Work instruction: Every line of the records below that holds the word "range" should be copied out.

Collected data entries:
══════
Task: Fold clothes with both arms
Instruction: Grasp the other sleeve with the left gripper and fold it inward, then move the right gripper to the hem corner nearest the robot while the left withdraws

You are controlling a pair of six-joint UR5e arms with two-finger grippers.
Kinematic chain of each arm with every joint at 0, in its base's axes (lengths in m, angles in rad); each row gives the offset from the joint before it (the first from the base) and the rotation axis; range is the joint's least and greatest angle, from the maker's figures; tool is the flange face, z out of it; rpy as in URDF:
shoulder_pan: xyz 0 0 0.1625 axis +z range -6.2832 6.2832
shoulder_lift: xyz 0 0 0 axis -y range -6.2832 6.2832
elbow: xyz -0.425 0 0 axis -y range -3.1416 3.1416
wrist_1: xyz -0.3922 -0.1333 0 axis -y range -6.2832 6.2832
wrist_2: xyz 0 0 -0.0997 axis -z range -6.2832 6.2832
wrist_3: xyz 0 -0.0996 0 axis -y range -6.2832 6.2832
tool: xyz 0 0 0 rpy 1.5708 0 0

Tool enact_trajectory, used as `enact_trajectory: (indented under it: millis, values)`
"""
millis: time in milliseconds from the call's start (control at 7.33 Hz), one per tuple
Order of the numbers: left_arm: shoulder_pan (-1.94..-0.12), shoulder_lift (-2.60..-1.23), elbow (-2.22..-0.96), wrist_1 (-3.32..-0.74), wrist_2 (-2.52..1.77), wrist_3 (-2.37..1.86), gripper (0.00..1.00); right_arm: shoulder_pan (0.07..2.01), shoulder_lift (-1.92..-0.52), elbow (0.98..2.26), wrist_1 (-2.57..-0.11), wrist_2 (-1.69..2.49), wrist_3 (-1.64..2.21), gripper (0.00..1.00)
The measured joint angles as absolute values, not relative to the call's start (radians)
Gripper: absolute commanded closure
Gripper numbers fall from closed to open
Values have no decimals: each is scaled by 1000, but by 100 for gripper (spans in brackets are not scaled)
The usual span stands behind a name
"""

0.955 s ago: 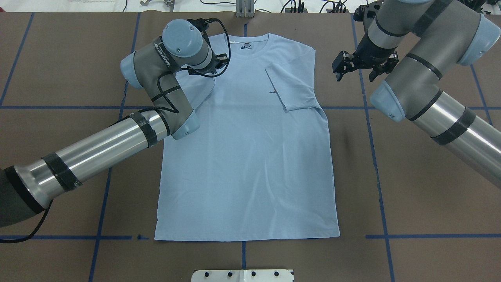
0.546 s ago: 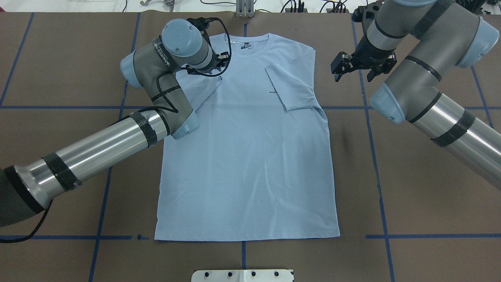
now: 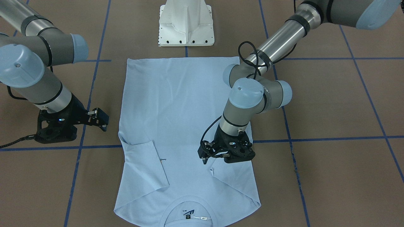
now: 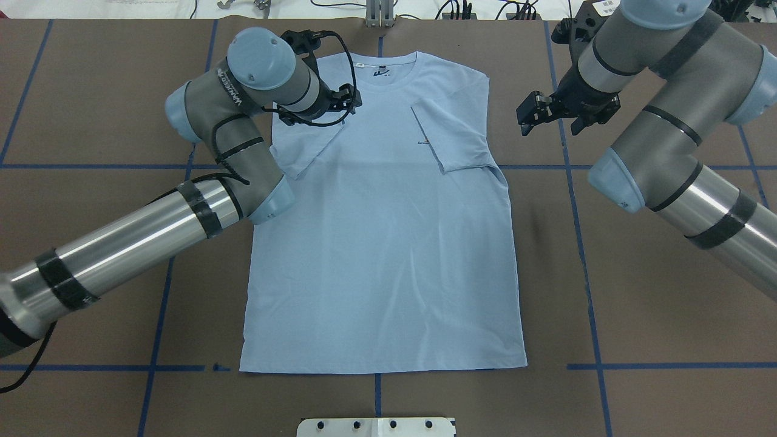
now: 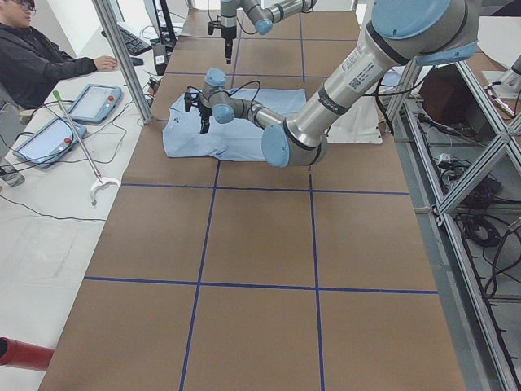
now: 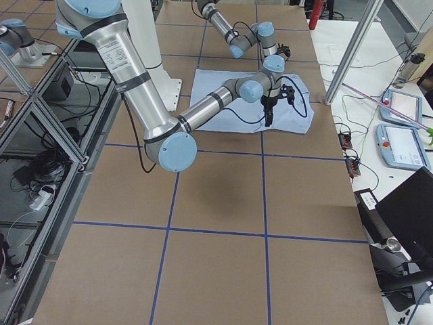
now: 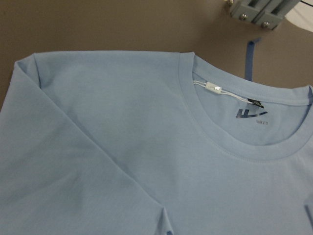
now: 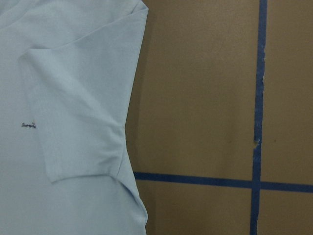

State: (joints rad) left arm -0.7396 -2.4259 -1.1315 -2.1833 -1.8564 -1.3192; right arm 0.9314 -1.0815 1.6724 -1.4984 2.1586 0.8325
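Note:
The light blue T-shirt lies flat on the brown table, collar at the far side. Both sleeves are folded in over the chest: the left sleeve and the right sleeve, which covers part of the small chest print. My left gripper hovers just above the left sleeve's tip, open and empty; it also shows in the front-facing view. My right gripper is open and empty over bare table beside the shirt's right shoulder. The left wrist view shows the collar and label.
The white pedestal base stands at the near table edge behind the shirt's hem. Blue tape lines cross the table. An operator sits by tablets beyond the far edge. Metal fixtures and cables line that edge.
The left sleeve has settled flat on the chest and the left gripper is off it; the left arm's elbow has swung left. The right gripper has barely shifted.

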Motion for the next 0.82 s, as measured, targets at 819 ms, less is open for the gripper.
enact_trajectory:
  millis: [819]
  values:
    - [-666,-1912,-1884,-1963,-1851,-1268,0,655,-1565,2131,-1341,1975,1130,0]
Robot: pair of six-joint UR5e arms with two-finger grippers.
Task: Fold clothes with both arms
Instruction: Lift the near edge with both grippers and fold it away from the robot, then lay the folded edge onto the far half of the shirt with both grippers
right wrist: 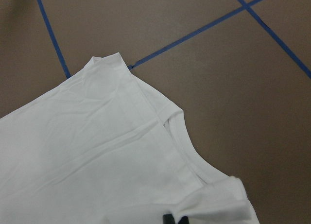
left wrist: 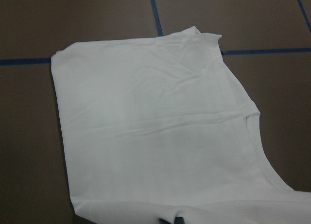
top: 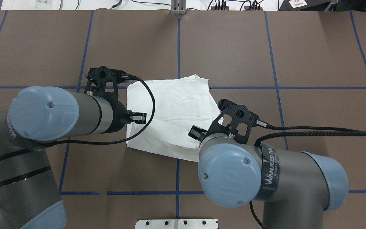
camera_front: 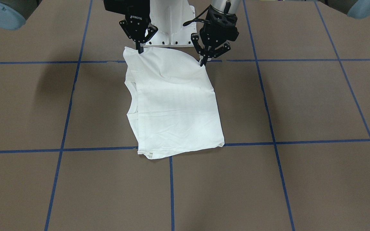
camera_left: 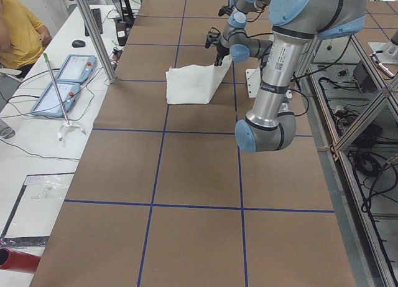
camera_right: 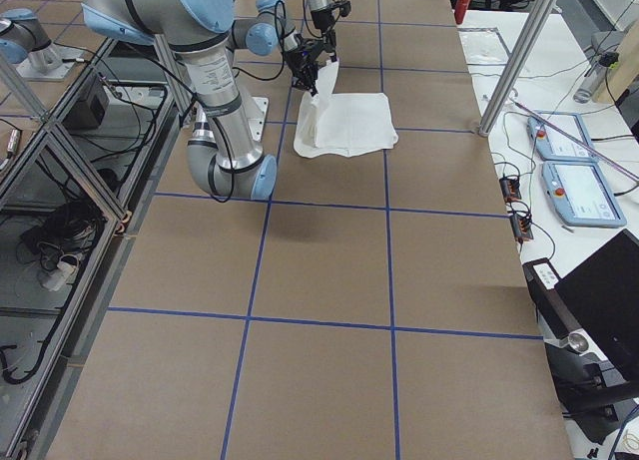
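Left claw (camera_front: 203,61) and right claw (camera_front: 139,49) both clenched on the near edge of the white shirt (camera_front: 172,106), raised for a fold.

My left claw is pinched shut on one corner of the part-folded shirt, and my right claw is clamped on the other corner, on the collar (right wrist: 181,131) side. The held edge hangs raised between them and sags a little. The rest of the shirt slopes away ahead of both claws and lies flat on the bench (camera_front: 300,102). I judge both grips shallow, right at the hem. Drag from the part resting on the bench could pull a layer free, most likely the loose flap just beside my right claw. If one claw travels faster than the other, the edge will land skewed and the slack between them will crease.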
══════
Written answer:
Kinematic chain of each arm with every joint at 0, in its base's axes (lengths in m, angles in rad); each row gives the offset from the joint before it (the first from the base) and the rotation axis; range is the joint's least and greatest angle, from the maker's figures; tool is the flange face, z out of it; rpy as in URDF:
shoulder_pan: xyz 0 0 0.1625 axis +z range -6.2832 6.2832
shoulder_lift: xyz 0 0 0 axis -y range -6.2832 6.2832
elbow: xyz -0.425 0 0 axis -y range -3.1416 3.1416
wrist_1: xyz -0.3922 -0.1333 0 axis -y range -6.2832 6.2832
wrist_2: xyz 0 0 -0.0997 axis -z range -6.2832 6.2832
wrist_3: xyz 0 -0.0996 0 axis -y range -6.2832 6.2832

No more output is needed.